### What you need to do
One number is the full answer: how many lines in the records contain the word "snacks"?

Source records
══════════════════════════════
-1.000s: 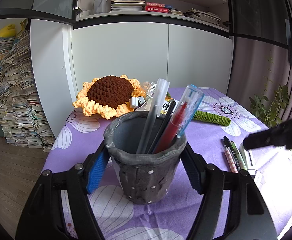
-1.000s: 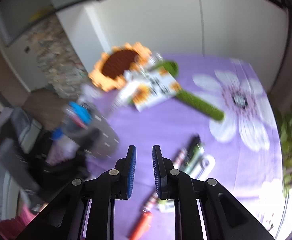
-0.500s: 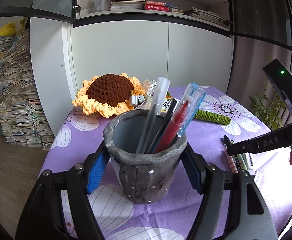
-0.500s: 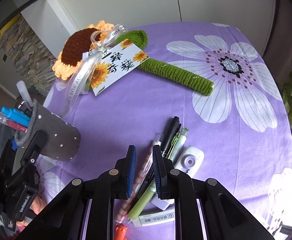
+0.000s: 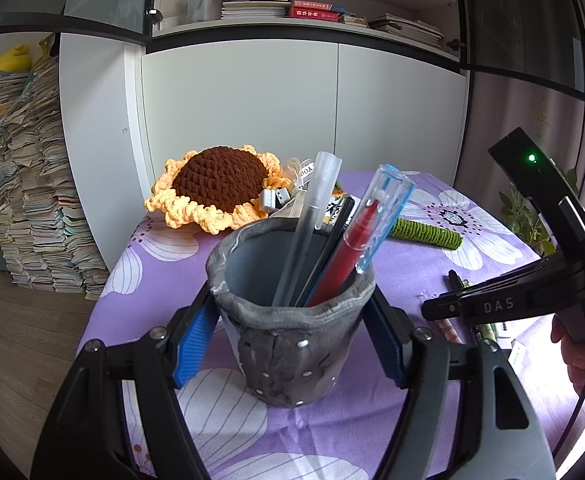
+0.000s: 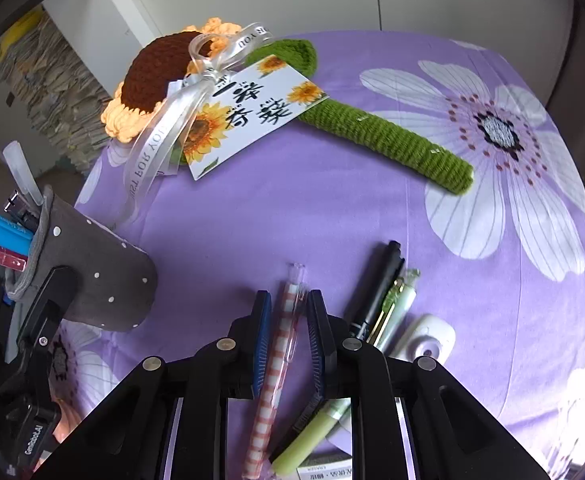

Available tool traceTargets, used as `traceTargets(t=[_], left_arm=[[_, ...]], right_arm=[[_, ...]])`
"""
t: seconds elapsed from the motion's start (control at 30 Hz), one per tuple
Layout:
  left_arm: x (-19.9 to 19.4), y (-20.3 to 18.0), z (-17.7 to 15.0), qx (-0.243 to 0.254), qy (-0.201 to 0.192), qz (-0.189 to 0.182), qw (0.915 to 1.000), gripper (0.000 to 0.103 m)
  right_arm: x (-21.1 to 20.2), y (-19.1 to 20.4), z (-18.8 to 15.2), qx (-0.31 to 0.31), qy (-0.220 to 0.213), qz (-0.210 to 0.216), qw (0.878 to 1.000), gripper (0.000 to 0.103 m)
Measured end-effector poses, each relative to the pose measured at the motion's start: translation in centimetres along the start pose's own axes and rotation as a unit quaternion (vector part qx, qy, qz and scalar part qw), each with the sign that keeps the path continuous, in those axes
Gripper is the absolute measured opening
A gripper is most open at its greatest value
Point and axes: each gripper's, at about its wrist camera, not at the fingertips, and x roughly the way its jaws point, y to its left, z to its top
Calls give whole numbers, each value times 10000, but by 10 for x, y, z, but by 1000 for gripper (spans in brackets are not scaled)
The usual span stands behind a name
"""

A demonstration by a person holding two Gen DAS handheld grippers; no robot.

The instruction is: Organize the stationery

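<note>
- I have the left gripper (image 5: 292, 344) clamped on the grey pen holder (image 5: 292, 344) — a blue pad pressed to each side of its wall — so the cup stays upright on the purple flowered tablecloth (image 6: 292, 208) while pens go in.
- Several pens already lean inside it, among them a red pen (image 5: 348, 256) and a clear-capped one; by my guess the task is partly done.
- The left hand sits low and nearly level behind the cup, tilted slightly down.
- My right gripper (image 6: 288, 340) points steeply down at the loose pens; its fingers are almost closed, straddling the red-checked pen (image 6: 280, 360) lying flat — I see a sliver of gap each side, so no grip yet.
- Just beside it lie a black pen (image 6: 376, 284), a green pen (image 6: 396, 308) and a white correction tape (image 6: 428, 340).
</note>
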Motion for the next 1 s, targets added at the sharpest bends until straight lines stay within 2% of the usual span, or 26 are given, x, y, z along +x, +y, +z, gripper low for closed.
traceTargets(t=[0.1,0.13,0.23,0.43,0.73,0.87,1.0], left_arm=[[0,0,0,1,-1,1,10000,70],[0,0,0,0,0,0,10000,70],[0,0,0,1,-1,1,10000,70],[0,0,0,0,0,0,10000,70],[0,0,0,0,0,1,10000,70],[0,0,0,-1,2,-2,10000,70],[1,0,0,-9,22,-10,10000,70]], right_arm=[[2,5,2,-131,-13,-102,9999,17],[1,7,2,-154,-23,-106,9998,13],[-7,11,0,-168,-189,5,9997,12],[-56,22,-8,-211,-821,289,9960,11],[-150,53,-13,-526,-2110,696,9736,11],[-179,67,-2,-705,-2552,742,9615,11],[-195,83,12,-862,-2783,847,9529,11]])
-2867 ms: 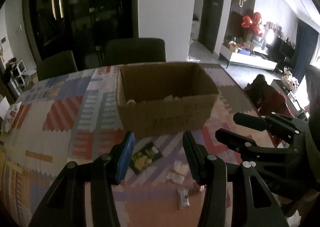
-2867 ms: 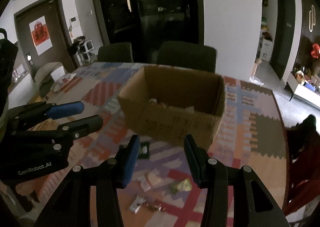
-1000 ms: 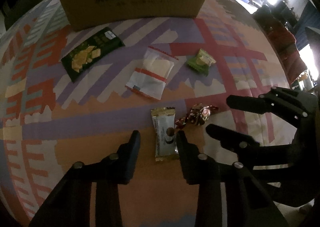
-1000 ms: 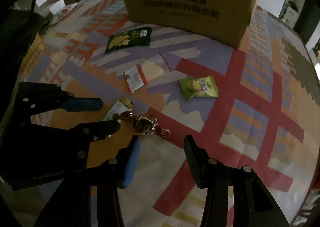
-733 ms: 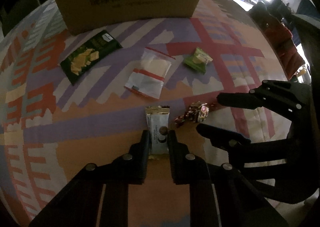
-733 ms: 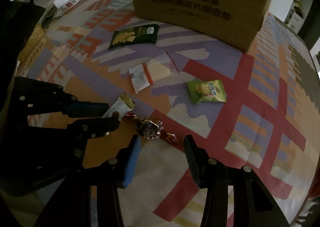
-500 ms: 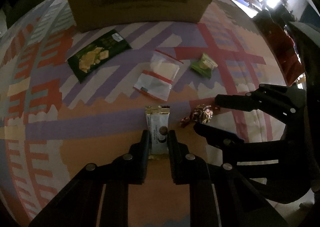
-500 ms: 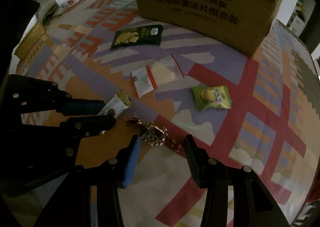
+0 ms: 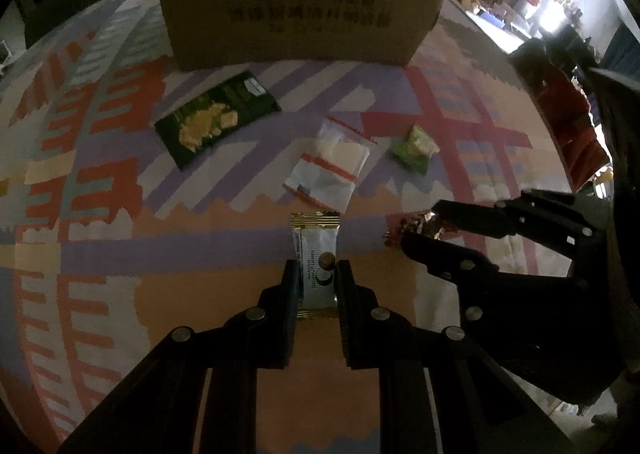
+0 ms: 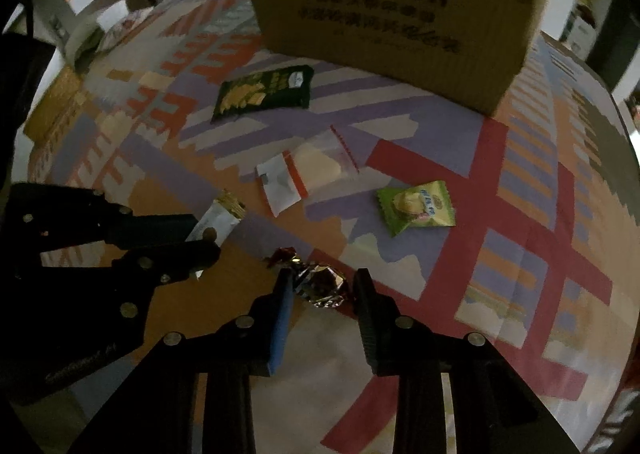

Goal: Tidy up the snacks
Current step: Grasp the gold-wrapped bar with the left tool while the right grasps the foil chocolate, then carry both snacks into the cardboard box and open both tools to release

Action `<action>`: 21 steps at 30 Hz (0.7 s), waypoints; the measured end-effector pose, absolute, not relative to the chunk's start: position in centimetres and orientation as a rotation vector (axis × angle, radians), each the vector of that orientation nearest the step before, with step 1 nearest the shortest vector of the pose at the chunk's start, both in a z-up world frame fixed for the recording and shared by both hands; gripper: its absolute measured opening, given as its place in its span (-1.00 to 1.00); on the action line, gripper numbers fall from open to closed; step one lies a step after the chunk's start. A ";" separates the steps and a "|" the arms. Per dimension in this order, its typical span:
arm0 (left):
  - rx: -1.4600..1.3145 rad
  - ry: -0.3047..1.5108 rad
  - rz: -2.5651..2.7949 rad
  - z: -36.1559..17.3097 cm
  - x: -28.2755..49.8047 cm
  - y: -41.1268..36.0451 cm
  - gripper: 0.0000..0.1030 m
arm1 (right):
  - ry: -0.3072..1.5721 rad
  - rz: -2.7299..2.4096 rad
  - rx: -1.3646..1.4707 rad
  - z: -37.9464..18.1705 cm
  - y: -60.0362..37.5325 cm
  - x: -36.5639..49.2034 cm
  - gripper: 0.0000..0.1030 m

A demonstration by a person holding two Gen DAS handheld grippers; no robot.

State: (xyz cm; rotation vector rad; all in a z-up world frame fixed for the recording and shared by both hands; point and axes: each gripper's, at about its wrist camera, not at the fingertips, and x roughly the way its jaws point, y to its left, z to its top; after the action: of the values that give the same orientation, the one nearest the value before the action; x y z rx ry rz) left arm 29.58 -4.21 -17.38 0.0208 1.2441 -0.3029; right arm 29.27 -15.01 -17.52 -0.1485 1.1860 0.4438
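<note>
A white snack bar with gold ends [image 9: 316, 242] lies on the patterned tablecloth, and my left gripper [image 9: 318, 274] is shut on its near half. In the right wrist view the same left gripper [image 10: 206, 234] pinches the bar [image 10: 222, 213] at the left. A foil-wrapped candy [image 10: 320, 282] sits between the fingers of my right gripper [image 10: 322, 278]. Its jaws are closing, and a thin gap still shows at the right pad. The left wrist view shows the right gripper [image 9: 420, 225] around that candy [image 9: 416, 223].
A cardboard box [image 9: 300, 1] stands at the far side of the table. Before it lie a dark green chip packet [image 9: 216, 121], a clear zip bag [image 9: 328, 169] and a light green packet [image 9: 416, 147]. The table's edge curves off to the right.
Both grippers came down from above the box to the table. The left shut on the snack bar. The right slid forward over the foil candy and narrowed its jaws.
</note>
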 end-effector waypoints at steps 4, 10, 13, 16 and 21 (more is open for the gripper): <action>0.022 1.190 -0.298 -15.7 29.5 -4.1 -0.64 | 1.164 0.420 -0.098 -16.3 -15.6 29.1 -0.39; 0.029 1.104 -0.292 -12.6 29.7 -3.8 -0.64 | 1.092 0.392 -0.047 -13.3 -16.4 29.4 -0.39; 0.023 1.052 -0.288 -10.7 30.1 -3.6 -0.64 | 1.054 0.383 -0.023 -11.7 -16.7 29.7 -0.39; 0.028 0.991 -0.282 -8.6 30.5 -3.5 -0.64 | 1.013 0.376 -0.005 -9.9 -16.7 30.1 -0.39; 0.028 0.909 -0.287 -5.4 31.0 -3.2 -0.64 | 0.922 0.364 0.019 -6.7 -16.7 30.5 -0.39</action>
State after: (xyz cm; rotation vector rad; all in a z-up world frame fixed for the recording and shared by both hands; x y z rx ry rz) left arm 30.96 -3.25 -5.39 0.0280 0.9086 -0.2874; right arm 30.53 -16.66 -6.65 0.0189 0.9217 0.3638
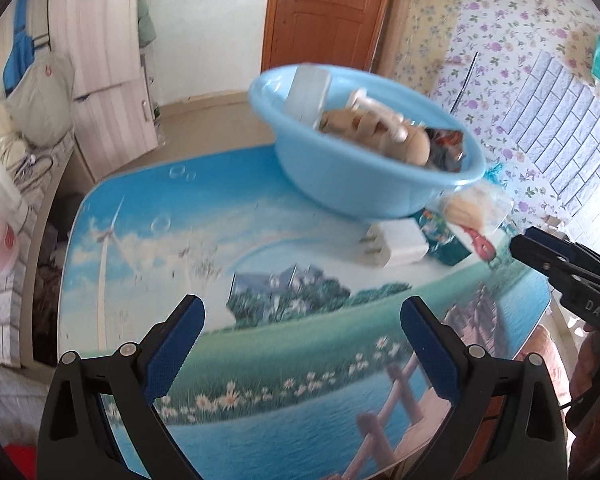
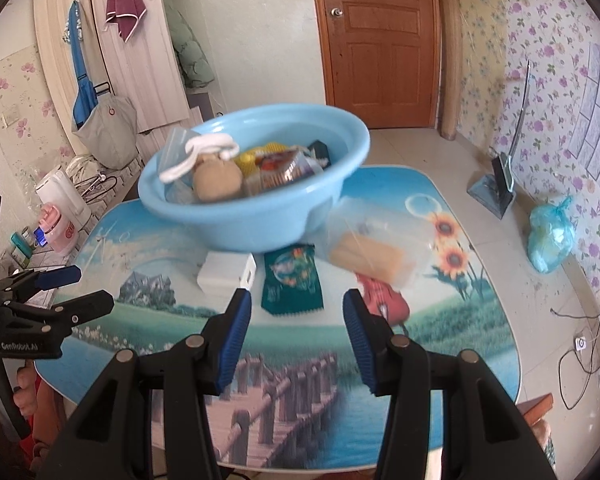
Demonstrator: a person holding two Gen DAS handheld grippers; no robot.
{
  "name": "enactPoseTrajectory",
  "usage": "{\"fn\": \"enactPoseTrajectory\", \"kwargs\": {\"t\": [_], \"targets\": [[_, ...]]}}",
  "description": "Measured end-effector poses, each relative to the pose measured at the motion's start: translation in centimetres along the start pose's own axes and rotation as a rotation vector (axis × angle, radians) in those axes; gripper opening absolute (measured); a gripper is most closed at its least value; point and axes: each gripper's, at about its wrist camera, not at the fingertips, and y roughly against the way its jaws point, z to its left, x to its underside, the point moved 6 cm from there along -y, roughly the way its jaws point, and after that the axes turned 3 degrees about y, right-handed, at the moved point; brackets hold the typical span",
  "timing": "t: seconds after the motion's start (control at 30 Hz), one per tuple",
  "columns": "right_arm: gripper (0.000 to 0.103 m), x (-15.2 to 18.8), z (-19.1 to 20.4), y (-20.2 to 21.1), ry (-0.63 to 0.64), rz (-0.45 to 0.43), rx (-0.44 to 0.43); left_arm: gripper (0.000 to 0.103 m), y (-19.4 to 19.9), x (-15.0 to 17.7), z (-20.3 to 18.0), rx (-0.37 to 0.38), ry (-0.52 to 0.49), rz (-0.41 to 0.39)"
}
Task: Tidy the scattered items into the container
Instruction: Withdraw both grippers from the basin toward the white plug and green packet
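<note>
Both tools gape empty at frame bottom — right tool (image 2: 296, 320), left tool (image 1: 302, 320) — over the counter (image 2: 300, 380). Mid-frame by the blue basin (image 2: 260, 220) lie a white charger (image 2: 226, 272), rigid, best pinched across its flat sides, and a green sachet (image 2: 292, 280) — light, probably slippery

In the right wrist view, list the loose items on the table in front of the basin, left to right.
White rectangular charger block → dark green printed foil packet → red plastic clip-like item, partly under the clear plastic bag holding a tan block. All lie in front of the light blue plastic basin.
</note>
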Motion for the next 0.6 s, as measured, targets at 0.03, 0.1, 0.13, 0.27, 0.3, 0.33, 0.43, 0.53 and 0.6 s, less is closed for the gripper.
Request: {"fn": "enactPoseTrajectory", "kwargs": {"t": [0.03, 0.1, 0.13, 0.27, 0.3, 0.33, 0.43, 0.53, 0.6], "targets": [[0.047, 0.2, -0.1, 0.0, -0.002, 0.004, 0.001, 0.099, -0.1, 0.2, 0.1, 0.003, 0.003, 0.008], [0.047, 0.7, -0.6, 0.1, -0.007, 0.008, 0.002, 0.099, -0.1, 0.3, 0.0, 0.004, 0.005, 0.008], [0.047, 0.8, -0.8, 0.2, -0.011, 0.008, 0.003, 0.099, 0.1, 0.3, -0.2, 0.005, 0.002, 0.003], [0.047, 0.8, -1.7, 0.5, -0.03, -0.001, 0.013, 0.099, 0.4, 0.1, -1.1, 0.012, -0.025, -0.014], [0.047, 0.8, -1.9, 0.6, -0.037, -0.003, 0.014, 0.099, 0.4, 0.0, -1.3, 0.012, -0.031, -0.016], [0.047, 0.7, -2.1, 0.6, -0.044, -0.005, 0.016, 0.099, 0.4, 0.1, -1.5, 0.012, -0.037, -0.016], [0.047, 0.8, -2.9, 0.7, -0.067, -0.015, 0.021, 0.099, 0.5, -0.1, -2.1, 0.032, -0.032, -0.045], [0.047, 0.9, -3.7, 0.7, -0.085, -0.018, 0.026, 0.099, 0.2, -0.2, -2.8, 0.055, -0.017, -0.054], [0.048, 1.2, -4.2, 0.6, -0.101, -0.016, 0.023, 0.099, -0.3, -0.2, -3.5, 0.059, -0.02, -0.057]]}}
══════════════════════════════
### Result of the task
2